Neuenhaus: Diese Mechanismen und Doppeleffekte sind das große Pfund der Stadt. Heute weiß ja kaum jemand mehr, dass wir den Kö-Bogen bekommen haben, weil wir Probleme mit der Schadowstraße hatten. Deswegen wurde dort erst der Bürgersteig verbreitert und dann folgte der Bau der Wehrhahnlinie. Das hat das ganze Umfeld aufgewertet und Düsseldorf hat eine neue Stadtmitte bekommen. So können Großprojekte positive Folgen haben, die sich wie Perlen einer Kette aneinanderreihen. Von Stadtmarketing und qualitätsvollem Tourismus haben wir mit Blick auf die Oper etwa noch gar nicht gesprochen. Wer dagegen ein Projekt kaputtmachen will, spielt Themen gegeneinander aus oder verweigert sich einer ganzheitlichen Perspektive. Dabei laufen alle anderen Investitionen weiter, von der Kita über Sportstätten bis zu Schulen.

Das Image des Opern-Neubaus bleibt dennoch ausbaufähig.

Neuenhaus: Das bestreite ich nicht.
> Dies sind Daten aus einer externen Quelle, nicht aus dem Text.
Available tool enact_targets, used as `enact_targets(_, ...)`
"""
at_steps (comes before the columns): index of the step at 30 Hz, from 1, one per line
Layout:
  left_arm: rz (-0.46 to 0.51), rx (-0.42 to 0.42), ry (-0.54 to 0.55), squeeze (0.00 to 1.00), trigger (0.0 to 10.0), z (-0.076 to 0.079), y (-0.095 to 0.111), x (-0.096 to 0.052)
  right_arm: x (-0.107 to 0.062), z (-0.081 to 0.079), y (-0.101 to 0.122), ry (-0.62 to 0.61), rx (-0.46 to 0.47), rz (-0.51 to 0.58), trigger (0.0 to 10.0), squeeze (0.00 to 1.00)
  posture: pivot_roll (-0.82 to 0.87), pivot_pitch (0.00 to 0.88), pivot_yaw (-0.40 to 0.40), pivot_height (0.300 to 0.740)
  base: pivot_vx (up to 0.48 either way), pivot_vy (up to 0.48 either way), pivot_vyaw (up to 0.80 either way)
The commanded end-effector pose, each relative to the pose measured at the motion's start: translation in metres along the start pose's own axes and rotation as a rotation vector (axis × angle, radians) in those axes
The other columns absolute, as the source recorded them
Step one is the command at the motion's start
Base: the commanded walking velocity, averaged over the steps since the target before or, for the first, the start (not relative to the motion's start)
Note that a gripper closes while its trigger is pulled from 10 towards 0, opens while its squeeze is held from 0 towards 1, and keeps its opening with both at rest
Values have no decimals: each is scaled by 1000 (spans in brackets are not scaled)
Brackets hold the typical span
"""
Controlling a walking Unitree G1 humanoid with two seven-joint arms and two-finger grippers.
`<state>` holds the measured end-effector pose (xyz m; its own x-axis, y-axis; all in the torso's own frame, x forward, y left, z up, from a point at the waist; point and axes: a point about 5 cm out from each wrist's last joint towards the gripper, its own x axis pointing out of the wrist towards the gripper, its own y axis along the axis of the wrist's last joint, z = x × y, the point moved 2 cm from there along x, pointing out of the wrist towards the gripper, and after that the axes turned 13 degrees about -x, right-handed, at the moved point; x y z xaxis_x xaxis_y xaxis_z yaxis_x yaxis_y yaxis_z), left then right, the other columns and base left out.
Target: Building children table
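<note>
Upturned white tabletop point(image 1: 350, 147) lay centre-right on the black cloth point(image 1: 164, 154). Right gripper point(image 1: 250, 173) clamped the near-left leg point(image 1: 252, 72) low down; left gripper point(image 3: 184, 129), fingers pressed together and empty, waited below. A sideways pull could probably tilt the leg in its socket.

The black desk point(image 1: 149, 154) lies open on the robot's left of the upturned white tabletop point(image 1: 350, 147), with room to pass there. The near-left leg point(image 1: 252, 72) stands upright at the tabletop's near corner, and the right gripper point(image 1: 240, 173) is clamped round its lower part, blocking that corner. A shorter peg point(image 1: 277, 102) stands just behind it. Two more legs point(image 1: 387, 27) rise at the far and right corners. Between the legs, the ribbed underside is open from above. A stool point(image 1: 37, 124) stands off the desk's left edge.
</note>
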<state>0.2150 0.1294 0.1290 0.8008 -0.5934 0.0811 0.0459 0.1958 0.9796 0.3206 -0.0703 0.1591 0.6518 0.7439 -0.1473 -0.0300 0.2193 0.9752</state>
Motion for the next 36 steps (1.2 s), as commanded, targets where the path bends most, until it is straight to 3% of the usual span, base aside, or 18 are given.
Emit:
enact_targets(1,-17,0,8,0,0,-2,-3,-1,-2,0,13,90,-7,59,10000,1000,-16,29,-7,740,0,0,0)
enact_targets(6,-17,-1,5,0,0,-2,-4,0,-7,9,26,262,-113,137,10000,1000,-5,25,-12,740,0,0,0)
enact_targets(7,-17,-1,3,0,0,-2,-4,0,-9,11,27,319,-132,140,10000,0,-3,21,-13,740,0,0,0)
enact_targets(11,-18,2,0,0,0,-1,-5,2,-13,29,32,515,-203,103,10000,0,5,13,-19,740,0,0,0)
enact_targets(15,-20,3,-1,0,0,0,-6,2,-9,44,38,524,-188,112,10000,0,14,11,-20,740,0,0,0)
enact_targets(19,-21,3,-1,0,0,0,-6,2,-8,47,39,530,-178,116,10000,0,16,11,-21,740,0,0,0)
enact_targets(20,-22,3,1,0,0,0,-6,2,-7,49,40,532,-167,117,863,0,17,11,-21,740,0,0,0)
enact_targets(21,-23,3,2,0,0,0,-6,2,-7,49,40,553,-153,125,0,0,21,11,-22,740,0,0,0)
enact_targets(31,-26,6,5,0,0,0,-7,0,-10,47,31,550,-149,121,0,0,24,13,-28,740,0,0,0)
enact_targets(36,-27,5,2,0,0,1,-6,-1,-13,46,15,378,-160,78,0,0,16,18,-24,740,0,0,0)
Ich finde, wir sollten neben dem rührigen Freundeskreis der Oper einen Freundeskreis Düsseldorf für den Opernneubau haben, in dem Menschen mit unterschiedlicher Profession und Perspektive zusammenkommen. Dort würden alle wichtigen Facetten abgebildet. Für die Stadt wäre es von Vorteil, wenn sich der Oberbürgermeister als Galionsfigur an die Spitze der Bewegung stellte und diesen Zusammenschluss leitet. Denn jedes Projekt braucht ein Gesicht.

Sie haben gesagt, es würden für die neue Oper an der Heinrich-Heine-Allee keine 120 Jahre alten Bäume gefällt. Bleibt es dabei?

Neuenhaus: Wir vertrauen auf Technik und Baukunst. Von uns gibt es keine Zustimmung für einen Entwurf, der solch alte Bäume opfert.